Another approach to identifying genetic variation associated with complex traits is to examine small populations which have been historically isolated. Such populations are often referred to as founder populations. Genotyping of 2733 individuals from the Greenlandic population using the Cardio-Metabochip followed by exome sequencing identified a common variant within TBC1D4 as being associated with higher fasting glucose and reduced insulin sensitivity [72]. The effect of this p.Arg684Ter variant is to disrupt expression of the full-length TBC1D4 protein in skeletal muscle resulting in decreased insulin-stimulated glucose uptake.

Individuals with familial partial lipodystrophy appear predisposed to features of the metabolic syndrome and insulin resistance. Familial partial lipodystrophy tends to be associated with functional mutations in the LMNA (lamin A/C) gene [73] resulting in altered adipose tissue distribution. Genetic mutations, affecting either LMNA or the associated processing enzyme ZMPSTE24, have been shown to have a prevalence of 3 % in a small cohort of patients with metabolic syndrome [74] raising the possibility that mutations in the LMNA gene may contribute, or predispose, an affected individual to the metabolic syndrome.

Future approaches in identifying low-frequency and rare variants include the UK10K-cohort project which has combined whole-genome sequencing in a cohort of 3781 healthy individuals with exome sequencing of 6000 individuals with either rare disease, severe obesity or a neurodevelopmental disorder [75•]. This project has uncovered 24 million novel genetic variants and resulted in the generation of reference panels with increased coverage of low-frequency and rare variants to help facilitate the identification and contribution of rare variants in health and disease.
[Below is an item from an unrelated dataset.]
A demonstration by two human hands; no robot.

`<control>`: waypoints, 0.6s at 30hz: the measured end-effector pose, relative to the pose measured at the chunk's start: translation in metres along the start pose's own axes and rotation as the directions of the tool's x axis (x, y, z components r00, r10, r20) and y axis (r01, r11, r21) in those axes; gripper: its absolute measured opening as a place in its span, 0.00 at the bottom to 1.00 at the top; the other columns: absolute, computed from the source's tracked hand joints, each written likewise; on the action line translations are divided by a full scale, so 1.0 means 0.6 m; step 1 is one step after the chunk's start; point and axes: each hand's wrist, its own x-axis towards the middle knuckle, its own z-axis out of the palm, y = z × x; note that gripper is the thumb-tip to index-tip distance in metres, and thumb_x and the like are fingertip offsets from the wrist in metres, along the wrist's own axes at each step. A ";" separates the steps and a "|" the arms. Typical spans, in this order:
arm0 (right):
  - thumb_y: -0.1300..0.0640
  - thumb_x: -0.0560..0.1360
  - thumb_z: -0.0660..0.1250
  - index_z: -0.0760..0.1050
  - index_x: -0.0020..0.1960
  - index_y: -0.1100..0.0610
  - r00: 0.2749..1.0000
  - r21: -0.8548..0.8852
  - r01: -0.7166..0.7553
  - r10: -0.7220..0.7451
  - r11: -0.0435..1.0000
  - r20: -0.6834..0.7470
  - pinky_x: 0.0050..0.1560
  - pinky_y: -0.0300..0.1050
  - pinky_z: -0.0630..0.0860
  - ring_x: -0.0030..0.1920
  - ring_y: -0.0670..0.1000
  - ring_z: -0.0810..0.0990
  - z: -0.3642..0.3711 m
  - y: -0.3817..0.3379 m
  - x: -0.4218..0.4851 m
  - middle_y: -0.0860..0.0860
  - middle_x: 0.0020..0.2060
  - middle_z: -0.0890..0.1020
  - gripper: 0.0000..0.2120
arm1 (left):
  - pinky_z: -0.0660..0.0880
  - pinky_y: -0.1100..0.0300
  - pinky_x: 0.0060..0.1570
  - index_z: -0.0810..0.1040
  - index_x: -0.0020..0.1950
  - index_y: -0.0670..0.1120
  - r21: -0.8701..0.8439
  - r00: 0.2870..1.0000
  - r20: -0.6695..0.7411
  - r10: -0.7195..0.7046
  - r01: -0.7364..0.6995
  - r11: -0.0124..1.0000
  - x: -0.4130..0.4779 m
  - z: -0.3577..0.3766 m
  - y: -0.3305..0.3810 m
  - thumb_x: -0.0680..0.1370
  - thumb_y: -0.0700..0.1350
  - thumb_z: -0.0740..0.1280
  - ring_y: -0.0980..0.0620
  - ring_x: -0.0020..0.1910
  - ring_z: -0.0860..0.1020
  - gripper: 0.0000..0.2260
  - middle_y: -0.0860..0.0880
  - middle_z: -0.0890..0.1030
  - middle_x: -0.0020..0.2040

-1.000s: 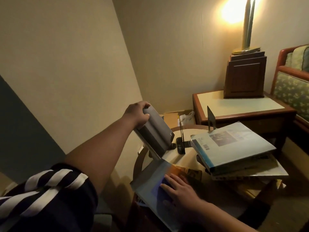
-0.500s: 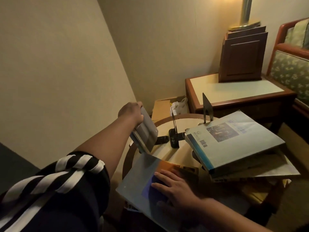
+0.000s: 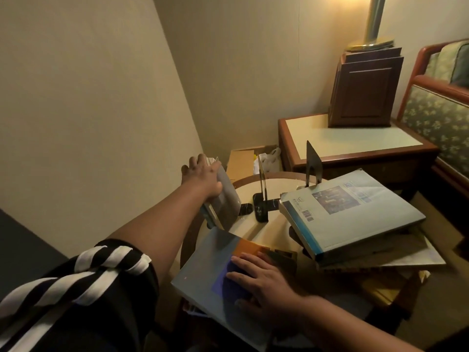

Considerable recent progress has been made in the identification of genetic loci that are associated with insulin resistance and the metabolic syndrome. Some are directly involved in insulin action and glucose metabolism, while further work is required to determine the functional relationships between the genetic variants and insulin action. Nonetheless, the identification of validated variants has been challenging for a number of reasons. First, it is evident that the phenotypes (insulin resistance and metabolic syndrome) are influenced by lifestyle and environmental factors which need to be taken into account when exploring the underlying genetic architecture of these traits. Second, the insulin resistance phenotype itself is difficult to quantify, often relying upon indirect measures such as circulating insulin levels. Furthermore, the phenotype is often limited to whole body measurements with no comprehensive analysis of genetic variants influencing tissue-specific insulin resistance.

Despite these concerns, our appreciation of the genetic basis of insulin resistance and metabolic syndrome has evolved through a number of approaches described in this review. The challenge moving forward is to translate this knowledge into clinical practice to help predict and manage related conditions such as type 2 diabetes and cardiovascular disease.